#### EXERCISE:
What is the number of lines below that hold "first"? Answer with that number only.

#### LISTED RECORDS:
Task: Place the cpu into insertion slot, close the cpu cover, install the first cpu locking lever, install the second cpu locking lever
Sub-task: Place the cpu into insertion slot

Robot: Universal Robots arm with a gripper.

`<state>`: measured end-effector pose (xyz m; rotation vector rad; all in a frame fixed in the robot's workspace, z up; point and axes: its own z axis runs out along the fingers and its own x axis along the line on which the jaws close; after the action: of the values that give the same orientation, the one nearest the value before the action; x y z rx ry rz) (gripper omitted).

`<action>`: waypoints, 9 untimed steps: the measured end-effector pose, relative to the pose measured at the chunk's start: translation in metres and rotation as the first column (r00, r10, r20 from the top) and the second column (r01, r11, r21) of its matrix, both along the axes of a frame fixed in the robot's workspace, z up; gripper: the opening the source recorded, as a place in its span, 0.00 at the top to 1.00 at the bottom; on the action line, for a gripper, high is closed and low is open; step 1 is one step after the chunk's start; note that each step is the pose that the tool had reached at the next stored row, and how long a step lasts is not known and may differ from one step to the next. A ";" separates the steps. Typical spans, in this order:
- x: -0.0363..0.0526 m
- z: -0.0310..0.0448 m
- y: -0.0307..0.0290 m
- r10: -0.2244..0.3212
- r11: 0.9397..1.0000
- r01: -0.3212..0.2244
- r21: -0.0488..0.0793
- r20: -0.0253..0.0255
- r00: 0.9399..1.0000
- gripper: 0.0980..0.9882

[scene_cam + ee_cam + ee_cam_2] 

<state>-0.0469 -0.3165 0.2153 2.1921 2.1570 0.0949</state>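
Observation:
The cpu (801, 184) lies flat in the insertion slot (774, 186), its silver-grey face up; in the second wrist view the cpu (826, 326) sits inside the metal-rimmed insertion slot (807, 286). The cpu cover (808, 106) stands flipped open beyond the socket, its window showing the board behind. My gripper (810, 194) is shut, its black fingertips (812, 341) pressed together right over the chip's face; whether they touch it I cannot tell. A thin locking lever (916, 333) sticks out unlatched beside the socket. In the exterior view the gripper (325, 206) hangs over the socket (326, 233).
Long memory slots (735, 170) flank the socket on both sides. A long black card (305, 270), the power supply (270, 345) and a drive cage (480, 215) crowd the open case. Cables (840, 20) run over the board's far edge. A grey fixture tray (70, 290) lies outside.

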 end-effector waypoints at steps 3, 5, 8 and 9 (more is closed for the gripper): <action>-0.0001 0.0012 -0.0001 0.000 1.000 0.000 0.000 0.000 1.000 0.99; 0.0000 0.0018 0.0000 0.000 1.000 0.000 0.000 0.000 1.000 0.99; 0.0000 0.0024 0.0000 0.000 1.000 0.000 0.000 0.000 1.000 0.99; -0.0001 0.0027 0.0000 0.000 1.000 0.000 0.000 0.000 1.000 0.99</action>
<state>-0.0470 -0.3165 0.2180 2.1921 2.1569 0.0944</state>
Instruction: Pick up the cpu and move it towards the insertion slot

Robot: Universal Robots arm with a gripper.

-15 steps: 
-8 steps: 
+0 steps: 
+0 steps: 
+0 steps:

#### SOLUTION FOR THIS PROBLEM:
2